Researchers are evaluating whether intraoperative parathyroid hormone monitoring can improve surgical outcomes for patients undergoing parathyroidectomy due to secondary or tertiary renal hyperparathyroidism in a randomized pilot trial in Canada.
Specifically, they are testing the feasibility of using intraoperative parathyroid hormone (IOPTH) at different time intervals to help surgeons confirm complete removal of hyperfunctioning parathyroid tissue. The trial’s primary goal is to determine whether at least 70% of eligible patients can be successfully randomized. This threshold would indicate feasibility for a larger, definitive trial. Secondary outcomes include a follow-up completion rate of 90% or higher and a monthly recruitment rate of at least 5 patients.
The five-arm trial targets 60 patients at high-volume endocrine surgery hospitals in Hamilton, Toronto, and Brantford, Ontario who are randomized equally to receive IOPTH monitoring at 10, 15, 20, or 25 minutes after gland excision, or no IOPTH monitoring at all. All participants will undergo bilateral neck exploration and removal of either 3.5 or all 4 parathyroid glands.

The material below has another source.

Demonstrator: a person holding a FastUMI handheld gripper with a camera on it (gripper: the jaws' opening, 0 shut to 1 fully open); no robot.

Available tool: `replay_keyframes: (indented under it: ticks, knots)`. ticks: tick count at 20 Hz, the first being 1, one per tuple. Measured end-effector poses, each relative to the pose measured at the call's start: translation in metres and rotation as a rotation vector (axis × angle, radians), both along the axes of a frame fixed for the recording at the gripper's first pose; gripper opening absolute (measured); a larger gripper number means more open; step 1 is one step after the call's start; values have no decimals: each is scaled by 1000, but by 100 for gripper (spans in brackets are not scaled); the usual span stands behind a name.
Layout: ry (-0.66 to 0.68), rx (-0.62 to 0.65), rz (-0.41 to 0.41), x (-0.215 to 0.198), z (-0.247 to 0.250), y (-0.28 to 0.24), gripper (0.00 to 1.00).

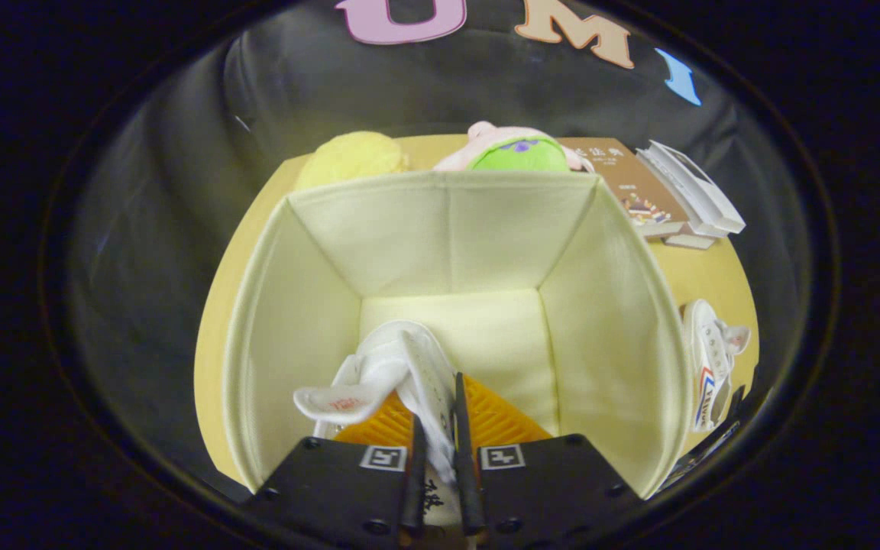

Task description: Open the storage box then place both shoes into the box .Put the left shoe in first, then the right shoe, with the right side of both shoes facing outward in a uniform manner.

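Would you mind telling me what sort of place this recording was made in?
Probably a staged booth dressed as a home corner: a yellow table before a black cloth wall, bearing soft toys, books and an open storage box. The gripper holds a shoe inside the box.

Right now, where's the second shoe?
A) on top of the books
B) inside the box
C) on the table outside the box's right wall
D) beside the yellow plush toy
C: the second shoe lies on the table outside the box, while the hand-held gripper pinches the first shoe inside.
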State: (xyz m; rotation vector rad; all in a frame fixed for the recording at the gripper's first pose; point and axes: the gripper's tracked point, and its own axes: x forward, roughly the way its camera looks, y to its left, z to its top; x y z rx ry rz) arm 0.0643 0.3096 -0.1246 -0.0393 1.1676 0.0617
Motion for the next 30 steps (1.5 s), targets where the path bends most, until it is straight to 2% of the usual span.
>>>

Inclusion criteria require patients to be at least 18 years old with a diagnosis of secondary or tertiary renal hyperparathyroidism (RHPT). Patients undergoing revision, minimally invasive, autofluorescence-guided, or radioguided surgery are excluded.
In the experimental arms, surgical success is defined as a 50% or greater drop in IOPTH compared with the highest pre-excision baseline. If this threshold is not reached at the assigned timepoint, surgeons are advised to re-explore the neck for remaining tissue. In the control group, surgeons may use frozen section analysis at their discretion. All patients are followed for 6 months after surgery. Outcomes include rates of persistent or recurrent hyperparathyroidism and complications such as recurrent laryngeal nerve injury, hypocalcemia, or hypoparathyroidism. Researchers will also assess patient-reported outcomes, including quality of life and cognitive function. Cost-effectiveness data will be collected across all arms. Outcome assessors are blinded to group assignments.
The study's design reflects real-world clinical settings and allows flexibility in imaging and intraoperative techniques. "The PEREGRINE pilot trial will be important in gathering information about present-day management, but additional work will be needed to account for evolving parathyroid surgeon practices when designing the definitive trial," such as the use of parathyroid autofluorescence, lead author Phillip Staibano, of the Division of Otolaryngology–Head and Neck Surgery, Department of Surgery and Department of Health Research Methodology, Evidence, and Impact at McMaster University in Hamilton, Ontario, Canada, wrote with colleagues.
Enrollment began in February 2025. If feasibility targets are met, the 60 patients in the pilot may be included in the full trial without protocol modification. The researchers expect trial reporting to occur in the first quarter of 2027.
The authors reported no conflicts of interest.